Przejdź do głównych treściPrzejdź do głównego menu
środa, 15 stycznia 2025 13:47
Reklama

Chojna wychodzi z ZGDO i nie wie, ile w końcu zapłaci

-425 tys. zł zaległości ma Chojna w stosunku do Związku – poinformował na listopadowej sesji w Baniach Jan Krzywicki, przewodniczący Zgromadzenia Związku Gmin Dolnej Odry. –My żadnej podwyżki nie robimy, my ratujemy sytuację. Przyjmując statut, zakładaliśmy wielki optymizm. Tymczasem radni Chojny podjęli uchwałę o wyjściu i z dniem 1 stycznia 2017 r. tej gminy w ZGDO nie będzie. Była luka w statucie, polegająca na tym, że Chojna mogłaby zostawić nam dług – tak Jan Krzywicki motywował radnych w Baniach, by poparli zmieniony statut ZGDO. –O pieniądzach będziemy rozmawiać twardo. Chojna musi mieć świadomość, że za swoich mieszkańców musi zapłacić – przekonywał przewodniczący Zgromadzenia ZGDO.

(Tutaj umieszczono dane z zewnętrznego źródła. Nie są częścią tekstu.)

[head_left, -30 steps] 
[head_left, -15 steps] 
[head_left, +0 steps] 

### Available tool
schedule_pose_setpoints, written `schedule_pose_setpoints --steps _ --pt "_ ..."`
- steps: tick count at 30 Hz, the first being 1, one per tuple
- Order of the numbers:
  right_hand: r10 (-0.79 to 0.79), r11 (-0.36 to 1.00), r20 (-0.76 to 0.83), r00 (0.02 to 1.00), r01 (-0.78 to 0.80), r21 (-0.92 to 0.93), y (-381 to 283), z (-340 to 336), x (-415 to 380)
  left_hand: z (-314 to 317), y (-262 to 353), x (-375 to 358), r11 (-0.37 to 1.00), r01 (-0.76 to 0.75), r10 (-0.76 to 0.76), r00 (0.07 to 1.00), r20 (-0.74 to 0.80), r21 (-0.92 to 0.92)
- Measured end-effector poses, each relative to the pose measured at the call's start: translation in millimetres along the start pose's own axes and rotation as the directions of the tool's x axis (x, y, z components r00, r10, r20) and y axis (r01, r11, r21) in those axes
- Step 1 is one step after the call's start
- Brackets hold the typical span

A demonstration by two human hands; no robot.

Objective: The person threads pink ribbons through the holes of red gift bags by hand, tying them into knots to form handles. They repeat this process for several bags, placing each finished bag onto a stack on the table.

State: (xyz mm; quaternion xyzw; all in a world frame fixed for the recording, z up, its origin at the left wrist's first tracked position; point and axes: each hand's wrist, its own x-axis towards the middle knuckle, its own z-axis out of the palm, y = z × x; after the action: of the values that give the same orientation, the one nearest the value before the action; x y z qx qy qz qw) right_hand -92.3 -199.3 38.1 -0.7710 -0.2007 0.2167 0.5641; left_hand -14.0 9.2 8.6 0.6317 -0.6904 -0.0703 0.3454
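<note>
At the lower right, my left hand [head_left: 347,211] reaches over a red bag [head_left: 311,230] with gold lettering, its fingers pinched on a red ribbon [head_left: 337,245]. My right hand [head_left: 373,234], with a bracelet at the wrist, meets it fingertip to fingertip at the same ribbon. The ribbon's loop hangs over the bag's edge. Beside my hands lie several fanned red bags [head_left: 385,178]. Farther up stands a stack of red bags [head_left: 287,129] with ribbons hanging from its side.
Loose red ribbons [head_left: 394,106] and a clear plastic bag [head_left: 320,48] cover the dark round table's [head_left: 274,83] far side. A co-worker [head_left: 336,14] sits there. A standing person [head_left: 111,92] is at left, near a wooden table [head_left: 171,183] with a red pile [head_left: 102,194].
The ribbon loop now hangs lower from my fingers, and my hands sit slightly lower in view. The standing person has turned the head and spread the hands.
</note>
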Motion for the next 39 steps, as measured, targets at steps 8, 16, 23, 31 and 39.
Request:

Potem przewodniczący Jan Krzywicki pojechał na sesję do Chojny, ale tu nie zamierzał odpowiadać na pytania radnych. Wręczył tylko podziękowanie za współpracę na ręce przewodniczącego Rady Miejskiej w Chojnie - Piotra Mroza (sic!).

 

W tej sytuacji radni mieli pytania do burmistrza Adama Fedorowicza, który nie tak dawno kierował ZGDO, za co zresztą kilkanaście dni temu w Cedyni otrzymał statuetkę w podziękowaniu.

 

Radni w Baniach przyjęli zmiany w statucie Związku Gmin Dolnej Odry. Radni w Chojnie już tego nie zrobili.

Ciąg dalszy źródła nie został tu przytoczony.